The apparent slowness of the Bush administration to make its case to the U.S. Congress and the American public has caused considerable speculation regarding the reasons behind it.
Some analysts have said that Washington first hopes to find what the press calls a "smoking gun" -- undeniable evidence that links Baghdad directly to the 11 September attacks on America.
No such proof has yet emerged, despite early reports that the alleged leader of the suicide bombers, Mohammed Atta, met in April 2001 with an Iraqi intelligence agent in Prague. "The Washington Post" quoted senior U.S. administration officials as saying earlier this year that there was no evidence Atta, who then resided in America, left or returned to the U.S. at the time he was supposed to have held the meeting in Prague.
A newer development that now is getting close press inspection is evidence that members of a militant group trained by Al-Qaeda experimented with making chemical weapons in northern Iraq, an area outside Baghdad's control. If the group is found to have received any assistance from the Iraqi regime, a clear link between Saddam's weapons of mass destruction programs and international terrorism could be established.
Still, some observers suggest that Washington's poor record so far in presenting a clear Iraq policy may not be due to lack of evidence but to differences of opinion within the Bush administration. Those divisions pit advocates of intervening in Iraq by force against those who argue that diplomatic and political options -- such as reintroducing UN arms inspectors -- should be exhausted first.
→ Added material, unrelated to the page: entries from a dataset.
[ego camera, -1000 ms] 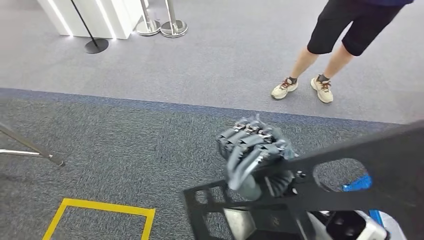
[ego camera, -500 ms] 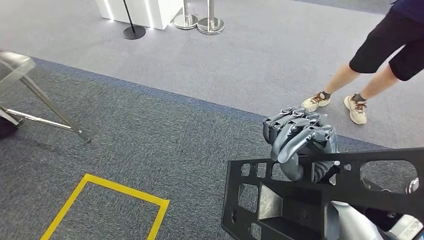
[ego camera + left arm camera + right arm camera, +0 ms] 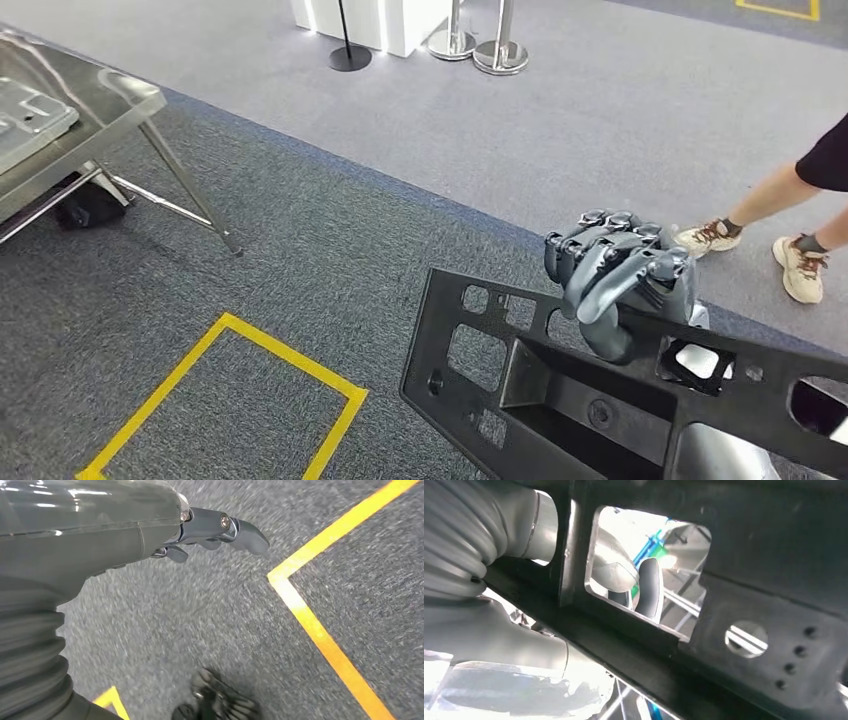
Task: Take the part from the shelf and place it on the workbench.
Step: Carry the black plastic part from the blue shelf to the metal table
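A black metal part (image 3: pixel 560 400) with several cut-outs fills the lower right of the head view, and my right hand (image 3: pixel 620 275) grips its upper edge from above. In the right wrist view the part (image 3: pixel 764 580) lies close across the picture, and a finger (image 3: pixel 649 590) of that hand shows through a square cut-out. The steel workbench (image 3: pixel 120 95) stands at the far left, apart from the part. My left hand (image 3: pixel 150 525) hangs over the carpet with its fingers (image 3: pixel 240 530) stretched out and nothing in them.
A grey pressed panel (image 3: pixel 30 115) lies on the workbench, and a dark bag (image 3: pixel 90 205) sits under it. A yellow tape square (image 3: pixel 230 400) marks the carpet. A person's legs and sneakers (image 3: pixel 800 265) are at the right; stanchion bases (image 3: pixel 480 50) stand far back.
The camera has turned: the whole floor has slid right, the workbench has come in at the left and the person's legs are nearer the right edge. My right hand still holds the part.
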Motion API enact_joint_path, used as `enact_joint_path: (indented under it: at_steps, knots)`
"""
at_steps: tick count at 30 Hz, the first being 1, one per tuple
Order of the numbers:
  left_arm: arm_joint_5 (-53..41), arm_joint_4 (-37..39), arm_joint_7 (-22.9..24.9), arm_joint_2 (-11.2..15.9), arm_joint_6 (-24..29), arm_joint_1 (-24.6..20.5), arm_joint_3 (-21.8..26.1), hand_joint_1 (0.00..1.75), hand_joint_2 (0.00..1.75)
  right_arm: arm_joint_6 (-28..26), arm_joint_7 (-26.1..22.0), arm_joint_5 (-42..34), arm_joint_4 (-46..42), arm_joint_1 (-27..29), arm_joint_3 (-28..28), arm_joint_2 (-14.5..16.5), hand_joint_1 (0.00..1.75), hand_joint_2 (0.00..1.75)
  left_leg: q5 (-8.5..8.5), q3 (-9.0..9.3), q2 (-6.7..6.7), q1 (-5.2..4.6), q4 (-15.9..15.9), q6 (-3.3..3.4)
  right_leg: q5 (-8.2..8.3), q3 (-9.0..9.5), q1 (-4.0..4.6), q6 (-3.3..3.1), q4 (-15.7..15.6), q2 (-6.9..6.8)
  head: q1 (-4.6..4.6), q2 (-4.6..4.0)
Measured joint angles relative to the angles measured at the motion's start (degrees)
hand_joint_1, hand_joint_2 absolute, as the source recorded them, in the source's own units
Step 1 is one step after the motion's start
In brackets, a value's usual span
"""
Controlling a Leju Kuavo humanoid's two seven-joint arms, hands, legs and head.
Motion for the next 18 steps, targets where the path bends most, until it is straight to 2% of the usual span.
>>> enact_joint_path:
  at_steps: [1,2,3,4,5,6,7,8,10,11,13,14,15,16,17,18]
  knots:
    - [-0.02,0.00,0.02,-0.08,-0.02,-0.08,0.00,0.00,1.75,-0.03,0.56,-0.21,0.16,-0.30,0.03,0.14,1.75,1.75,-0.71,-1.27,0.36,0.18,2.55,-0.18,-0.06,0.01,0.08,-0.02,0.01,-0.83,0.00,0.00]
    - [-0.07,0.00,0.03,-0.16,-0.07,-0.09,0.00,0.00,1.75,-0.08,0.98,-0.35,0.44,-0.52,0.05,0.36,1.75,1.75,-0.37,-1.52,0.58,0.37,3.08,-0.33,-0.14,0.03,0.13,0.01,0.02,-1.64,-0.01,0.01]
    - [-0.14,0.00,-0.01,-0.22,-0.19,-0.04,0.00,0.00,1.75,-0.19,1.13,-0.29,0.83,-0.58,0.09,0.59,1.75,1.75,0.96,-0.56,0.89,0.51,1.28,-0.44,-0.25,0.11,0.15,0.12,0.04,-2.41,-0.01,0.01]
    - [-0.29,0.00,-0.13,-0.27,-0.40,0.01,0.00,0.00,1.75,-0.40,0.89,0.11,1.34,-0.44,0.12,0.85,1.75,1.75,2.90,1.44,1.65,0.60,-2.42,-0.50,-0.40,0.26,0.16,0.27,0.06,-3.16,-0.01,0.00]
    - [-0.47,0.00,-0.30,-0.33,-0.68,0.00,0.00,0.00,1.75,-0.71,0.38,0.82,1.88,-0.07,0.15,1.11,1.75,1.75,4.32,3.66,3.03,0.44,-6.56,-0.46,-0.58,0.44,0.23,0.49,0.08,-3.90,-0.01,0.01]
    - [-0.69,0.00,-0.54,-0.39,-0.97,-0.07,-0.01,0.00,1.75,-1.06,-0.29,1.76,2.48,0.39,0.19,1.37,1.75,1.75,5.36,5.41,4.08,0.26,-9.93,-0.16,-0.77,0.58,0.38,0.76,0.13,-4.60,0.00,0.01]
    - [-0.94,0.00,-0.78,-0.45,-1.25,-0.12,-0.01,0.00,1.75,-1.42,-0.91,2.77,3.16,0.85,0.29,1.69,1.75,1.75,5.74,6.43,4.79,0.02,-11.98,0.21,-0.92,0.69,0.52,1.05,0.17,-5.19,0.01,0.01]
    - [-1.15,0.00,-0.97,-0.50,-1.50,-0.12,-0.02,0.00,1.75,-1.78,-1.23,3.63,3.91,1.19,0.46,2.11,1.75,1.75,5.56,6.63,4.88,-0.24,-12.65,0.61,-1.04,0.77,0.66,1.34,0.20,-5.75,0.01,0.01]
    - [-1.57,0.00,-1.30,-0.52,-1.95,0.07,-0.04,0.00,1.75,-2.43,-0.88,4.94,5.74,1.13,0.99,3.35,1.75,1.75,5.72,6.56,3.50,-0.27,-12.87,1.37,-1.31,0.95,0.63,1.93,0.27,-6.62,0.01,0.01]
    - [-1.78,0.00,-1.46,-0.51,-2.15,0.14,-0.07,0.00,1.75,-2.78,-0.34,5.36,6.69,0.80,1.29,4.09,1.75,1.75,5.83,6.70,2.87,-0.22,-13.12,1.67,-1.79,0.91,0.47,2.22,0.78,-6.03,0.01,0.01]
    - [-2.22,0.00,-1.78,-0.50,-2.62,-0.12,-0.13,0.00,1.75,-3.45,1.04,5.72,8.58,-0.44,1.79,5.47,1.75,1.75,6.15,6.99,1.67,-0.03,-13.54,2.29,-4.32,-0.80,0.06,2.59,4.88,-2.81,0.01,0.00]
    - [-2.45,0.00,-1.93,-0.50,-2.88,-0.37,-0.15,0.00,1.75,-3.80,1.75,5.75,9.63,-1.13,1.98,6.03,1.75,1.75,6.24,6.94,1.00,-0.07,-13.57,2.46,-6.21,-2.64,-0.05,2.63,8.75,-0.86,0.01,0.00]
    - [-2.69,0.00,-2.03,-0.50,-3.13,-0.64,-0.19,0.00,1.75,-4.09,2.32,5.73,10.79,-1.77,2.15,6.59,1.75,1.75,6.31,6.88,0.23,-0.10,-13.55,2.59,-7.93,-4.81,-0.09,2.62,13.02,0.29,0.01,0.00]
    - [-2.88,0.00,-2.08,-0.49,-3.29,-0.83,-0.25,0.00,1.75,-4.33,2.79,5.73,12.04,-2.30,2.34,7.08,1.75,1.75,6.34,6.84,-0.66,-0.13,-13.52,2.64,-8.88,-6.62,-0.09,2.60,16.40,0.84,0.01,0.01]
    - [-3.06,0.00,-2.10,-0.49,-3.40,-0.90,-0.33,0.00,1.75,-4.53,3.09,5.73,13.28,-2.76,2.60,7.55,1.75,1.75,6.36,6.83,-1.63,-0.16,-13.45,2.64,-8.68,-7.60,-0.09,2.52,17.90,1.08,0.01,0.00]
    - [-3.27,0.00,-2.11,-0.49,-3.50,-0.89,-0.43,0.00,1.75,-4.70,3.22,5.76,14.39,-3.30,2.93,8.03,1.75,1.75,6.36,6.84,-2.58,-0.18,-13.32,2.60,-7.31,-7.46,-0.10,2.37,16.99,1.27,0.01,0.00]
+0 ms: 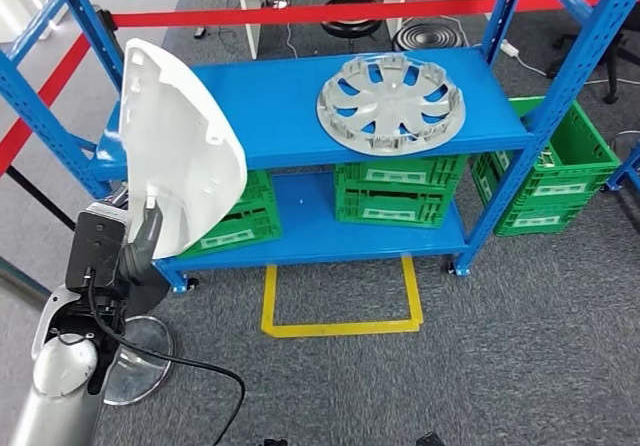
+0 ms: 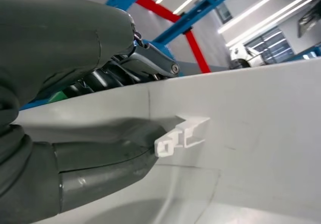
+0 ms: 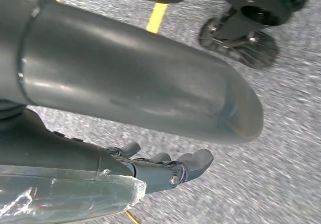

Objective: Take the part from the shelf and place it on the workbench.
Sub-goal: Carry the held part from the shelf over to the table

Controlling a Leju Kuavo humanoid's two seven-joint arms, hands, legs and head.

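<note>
Grey carpet floor (image 1: 528, 346) fills the lower frame, with a yellow tape outline (image 1: 341, 306) at centre. A blue shelf (image 1: 287, 116) spans the middle, green crates (image 1: 398, 191) beneath. Red tape (image 1: 332, 12) crosses the top

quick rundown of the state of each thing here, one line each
white part: lifted off the shelf, held upright in the left hand
left hand: grips the white part at its lower edge
right hand: holds nothing, fingers apart, over the grey floor
wheel cover: lying flat on the top shelf, untouched
blue shelf: standing, top level carries the wheel cover
green crates: sitting on the lower shelf
</note>
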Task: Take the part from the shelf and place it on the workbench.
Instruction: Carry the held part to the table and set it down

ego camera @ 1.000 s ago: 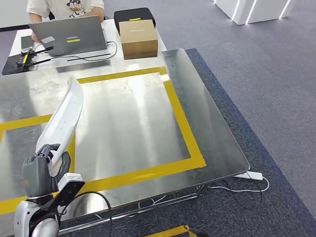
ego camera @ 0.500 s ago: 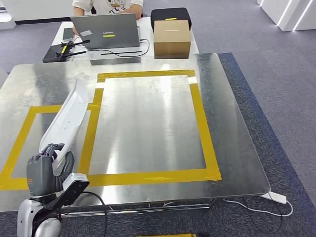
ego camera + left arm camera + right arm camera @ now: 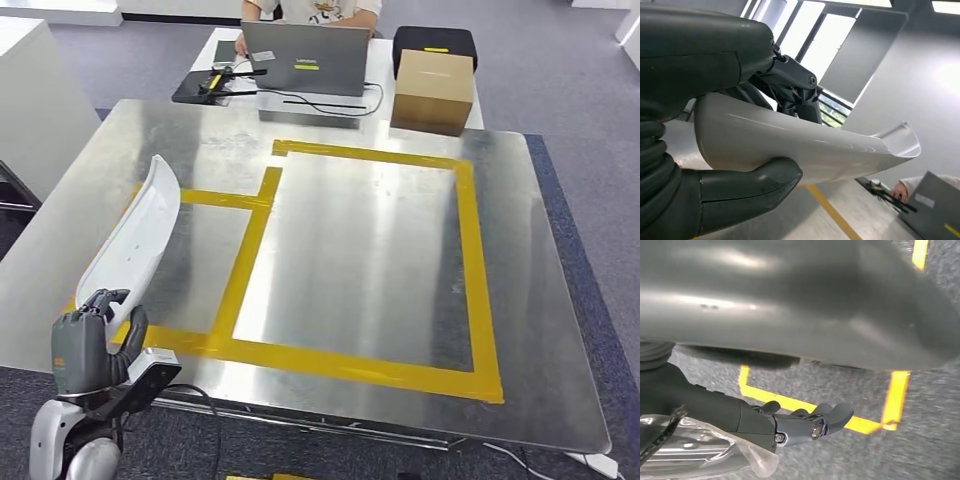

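Note:
A long white curved part [image 3: 136,240] rises at a slant from my left hand [image 3: 87,350], which grips its lower end at the near left corner of the metal workbench [image 3: 362,260]. The part's upper end hangs above the bench's left side. In the left wrist view the white part [image 3: 810,150] lies between my grey thumb [image 3: 749,187] and the dark fingers [image 3: 791,85]. My right hand [image 3: 810,425] hangs over grey carpet, fingers loosely apart, holding nothing.
Yellow tape [image 3: 249,240] marks a large square and a smaller one on the bench. At the far side a person [image 3: 317,10] sits at a laptop [image 3: 306,60], beside a cardboard box [image 3: 434,90] and black case [image 3: 434,42]. A white cabinet [image 3: 30,100] stands left.
The camera has turned, so the whole bench now sits further right and the white cabinet has come into view. My left hand still holds the part the same way.

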Robot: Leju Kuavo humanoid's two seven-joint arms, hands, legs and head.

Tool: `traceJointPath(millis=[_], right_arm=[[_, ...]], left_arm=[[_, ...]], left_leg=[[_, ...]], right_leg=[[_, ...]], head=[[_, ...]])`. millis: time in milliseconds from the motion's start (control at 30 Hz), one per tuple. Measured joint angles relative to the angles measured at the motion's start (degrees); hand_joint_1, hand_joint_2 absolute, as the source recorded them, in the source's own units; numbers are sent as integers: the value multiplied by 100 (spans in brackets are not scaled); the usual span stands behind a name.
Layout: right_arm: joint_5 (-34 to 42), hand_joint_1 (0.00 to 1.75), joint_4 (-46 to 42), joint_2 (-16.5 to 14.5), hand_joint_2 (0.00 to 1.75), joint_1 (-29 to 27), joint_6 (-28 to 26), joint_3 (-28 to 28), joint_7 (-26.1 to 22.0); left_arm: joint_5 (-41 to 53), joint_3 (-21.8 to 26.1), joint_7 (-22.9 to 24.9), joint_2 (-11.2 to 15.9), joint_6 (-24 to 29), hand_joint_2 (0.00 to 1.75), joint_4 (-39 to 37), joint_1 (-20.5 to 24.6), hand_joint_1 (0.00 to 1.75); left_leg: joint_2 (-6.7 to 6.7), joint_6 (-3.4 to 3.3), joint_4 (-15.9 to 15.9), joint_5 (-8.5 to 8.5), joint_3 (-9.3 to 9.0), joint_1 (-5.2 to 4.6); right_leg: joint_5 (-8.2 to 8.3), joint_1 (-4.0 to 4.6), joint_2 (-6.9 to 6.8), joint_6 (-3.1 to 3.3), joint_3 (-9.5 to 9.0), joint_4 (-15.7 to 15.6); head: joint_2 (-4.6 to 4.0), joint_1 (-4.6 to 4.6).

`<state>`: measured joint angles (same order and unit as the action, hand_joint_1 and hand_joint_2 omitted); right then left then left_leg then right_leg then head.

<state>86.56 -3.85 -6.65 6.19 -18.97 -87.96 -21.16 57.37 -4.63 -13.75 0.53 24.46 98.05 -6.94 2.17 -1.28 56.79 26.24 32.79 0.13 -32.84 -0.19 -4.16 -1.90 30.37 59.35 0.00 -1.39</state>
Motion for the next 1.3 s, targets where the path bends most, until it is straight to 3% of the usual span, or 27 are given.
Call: traceJointPath(millis=[67, 100, 133, 167, 200, 267, 333, 533, 633, 833, 1300], right_arm=[[7, 0, 0, 4, 0, -7, 25, 0, -28], [13, 0, 1, 5, 0, -16, 55, 1, -44], [17, 0, 1, 7, 0, -23, 90, 1, -61], [20, 0, 1, 8, 0, -26, 133, 1, -77], [21, 0, 1, 9, 0, -25, 171, 1, -89], [21, 0, 1, 13, 0, -15, 238, 1, -106], [21, 0, 0, 15, 0, -2, 284, 1, -114], [13, 0, -2, 14, 0, 21, 398, -1, -109], [13, 0, -3, 14, 0, 39, 415, -4, -109], [10, 0, -6, 14, 0, 50, 416, -24, -80], [-38, 0, -15, 14, 0, 70, 476, -92, -8]], left_arm=[[14, -29, 19, 0, -22, 175, -9, 22, 175], [24, -50, 31, -1, -43, 175, -16, 24, 175], [41, -69, 42, -1, -63, 175, -25, 24, 175], [69, -87, 44, 2, -81, 175, -35, 25, 175], [113, -107, 36, 4, -99, 175, -49, 32, 175], [227, -173, 1, 20, -140, 175, -93, 68, 175], [339, -256, -28, 46, -183, 175, -163, 128, 175], [745, -570, 29, 159, -390, 175, -682, 442, 175], [889, -690, 114, 208, -416, 175, -1079, 608, 175], [962, -816, 154, 255, -515, 175, -1598, 778, 175], [1324, -996, 299, 260, -400, 175, -3042, 1157, 175]], left_leg=[[-91, -45, -8, -2, 0, 16], [-135, -55, -7, 1, 2, 16], [-176, -58, -5, 5, -1, 15], [-215, -53, -4, 10, -10, 15], [-245, -43, -2, 18, -24, 17], [-294, -2, 6, 45, -55, 10], [-323, 30, 31, 65, -50, -11], [-328, -34, 10, 43, -51, -18], [-328, -5, -18, 29, -60, -10], [-328, 115, -31, 31, -59, 11], [-333, 122, -19, 37, -62, -25]], right_leg=[[-353, -17, 323, -21, 392, 762], [-470, -19, 381, -29, 607, 1139], [-485, -19, 403, -34, 757, 1359], [-374, -21, 408, -35, 802, 1348], [-162, -27, 408, -30, 730, 1101], [285, -37, 420, -10, 399, 294], [451, -44, 445, 14, 165, -207], [450, -28, 472, 48, 124, -289], [443, -15, 471, 81, 123, -286], [434, 1, 468, 110, 123, -280], [434, -37, 452, 109, 102, -282]], head=[[0, -34], [0, -39], [0, -38], [0, -38], [0, -38], [0, -40], [0, -34], [0, -25], [0, -25], [0, -28], [0, -29]])
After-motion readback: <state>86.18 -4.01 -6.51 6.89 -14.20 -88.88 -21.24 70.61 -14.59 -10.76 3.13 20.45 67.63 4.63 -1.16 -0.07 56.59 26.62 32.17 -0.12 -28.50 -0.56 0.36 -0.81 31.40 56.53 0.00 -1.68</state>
Charles Duelfer was deputy chairman of UN weapons inspectors in Iraq from 1993 to 2000 and is now at the Center for Strategic and International Studies in Washington, D.C. He described some of the discord in the Bush administration in an interview with RFE/RL's Iraq Service.
"There is a lot of internal argumentation over the various plans and notions of how to implement the president's policy. I think that, fundamentally, what is missing in Washington are agreed, organizing principles. And I think they are missing because, frankly, under the president, there is no single person in charge. There is no single voice."
He continues: "The philosophy of the Bush administration has been to have the White House and the National Security Council coordinate policy, but not so much to drive policy. And it's a bureaucratic law of nature, I suppose, [that] the various departments or agencies will then squabble and fight, and reasonably so, because they reflect different points of view."
As the U.S. administration works out its Iraq policy, press concern over the question has grown with leaks of Pentagon documents envisioning -- as one possible plan -- the use of large numbers of U.S. troops in a massive ground invasion. Concern also has mounted over the risks to the world economy and to regional stability that any attack on Iraq might bring.
The growing press concern has caused some top U.S. officials to urge the media not to focus too much on what might be Washington's strategy before the administration itself enunciates it. Rumsfeld said this week that "it's a mistake for the press and the media to focus excessively on this one subject and particularize everything to it." He added: "I find that the [press] debate and the discussion and the national dialogue and the international dialogue is a little out of balance."
Bush said yesterday after meeting with Cheney and Rumsfeld that his administration will consult with the U.S. Congress and America's allies over Iraq. One of America's closest allies, Canada, said early this week that it would not aid a U.S.-led military action against Baghdad unless it has strong evidence of imminent Iraqi aggression.